> _Exercise instructions_
Show each line of the records below where the word "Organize" occurs.
*** Available records Section Begins ***
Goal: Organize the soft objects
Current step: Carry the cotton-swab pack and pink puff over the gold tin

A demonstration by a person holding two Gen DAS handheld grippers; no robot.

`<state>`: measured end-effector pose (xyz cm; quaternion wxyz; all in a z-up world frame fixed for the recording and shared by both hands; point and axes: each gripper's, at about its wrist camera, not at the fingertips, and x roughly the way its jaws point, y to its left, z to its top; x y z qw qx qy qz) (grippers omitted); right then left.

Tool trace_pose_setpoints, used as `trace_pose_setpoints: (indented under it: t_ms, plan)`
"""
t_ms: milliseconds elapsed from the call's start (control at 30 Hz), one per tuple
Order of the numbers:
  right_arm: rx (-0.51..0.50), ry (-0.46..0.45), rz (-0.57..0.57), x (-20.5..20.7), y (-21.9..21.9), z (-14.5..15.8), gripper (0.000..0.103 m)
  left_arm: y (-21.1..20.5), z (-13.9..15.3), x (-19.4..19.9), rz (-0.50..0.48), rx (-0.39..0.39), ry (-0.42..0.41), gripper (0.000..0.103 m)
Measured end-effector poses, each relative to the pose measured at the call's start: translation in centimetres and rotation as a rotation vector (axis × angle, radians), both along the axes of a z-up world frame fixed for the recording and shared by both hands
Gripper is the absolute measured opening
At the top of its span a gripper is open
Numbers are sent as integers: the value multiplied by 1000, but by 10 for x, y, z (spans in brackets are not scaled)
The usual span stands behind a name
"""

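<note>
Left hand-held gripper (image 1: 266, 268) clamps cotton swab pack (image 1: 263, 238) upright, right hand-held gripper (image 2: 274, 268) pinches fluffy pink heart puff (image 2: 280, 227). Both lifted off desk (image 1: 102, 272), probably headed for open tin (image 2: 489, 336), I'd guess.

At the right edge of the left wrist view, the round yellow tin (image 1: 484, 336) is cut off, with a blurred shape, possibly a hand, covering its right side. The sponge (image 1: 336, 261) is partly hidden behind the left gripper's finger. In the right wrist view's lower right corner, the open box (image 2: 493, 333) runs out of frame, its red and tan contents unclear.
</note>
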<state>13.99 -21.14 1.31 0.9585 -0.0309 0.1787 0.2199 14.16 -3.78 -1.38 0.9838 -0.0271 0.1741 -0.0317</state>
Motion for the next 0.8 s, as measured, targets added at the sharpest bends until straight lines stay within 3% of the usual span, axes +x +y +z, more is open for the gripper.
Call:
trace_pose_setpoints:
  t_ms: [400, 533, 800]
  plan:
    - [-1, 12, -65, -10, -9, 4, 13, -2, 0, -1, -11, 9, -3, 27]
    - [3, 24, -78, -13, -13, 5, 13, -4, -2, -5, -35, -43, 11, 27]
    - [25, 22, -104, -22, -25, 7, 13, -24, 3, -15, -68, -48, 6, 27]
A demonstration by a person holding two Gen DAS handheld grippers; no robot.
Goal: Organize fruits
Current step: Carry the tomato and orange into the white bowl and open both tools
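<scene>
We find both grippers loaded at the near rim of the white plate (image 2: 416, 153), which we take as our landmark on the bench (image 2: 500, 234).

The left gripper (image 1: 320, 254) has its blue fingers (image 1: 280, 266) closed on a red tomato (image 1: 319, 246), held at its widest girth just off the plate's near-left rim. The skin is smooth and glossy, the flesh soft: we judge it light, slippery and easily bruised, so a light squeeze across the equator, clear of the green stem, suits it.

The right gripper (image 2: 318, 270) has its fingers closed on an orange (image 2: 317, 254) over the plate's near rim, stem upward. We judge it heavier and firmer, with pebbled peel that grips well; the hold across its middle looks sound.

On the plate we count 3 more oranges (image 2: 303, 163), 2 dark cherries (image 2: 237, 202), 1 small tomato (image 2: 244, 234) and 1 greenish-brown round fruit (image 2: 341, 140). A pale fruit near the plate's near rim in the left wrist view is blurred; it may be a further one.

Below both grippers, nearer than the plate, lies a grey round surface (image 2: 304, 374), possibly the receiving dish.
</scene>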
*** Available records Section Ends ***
> _Reply to the task_
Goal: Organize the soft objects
Goal: Organize fruits

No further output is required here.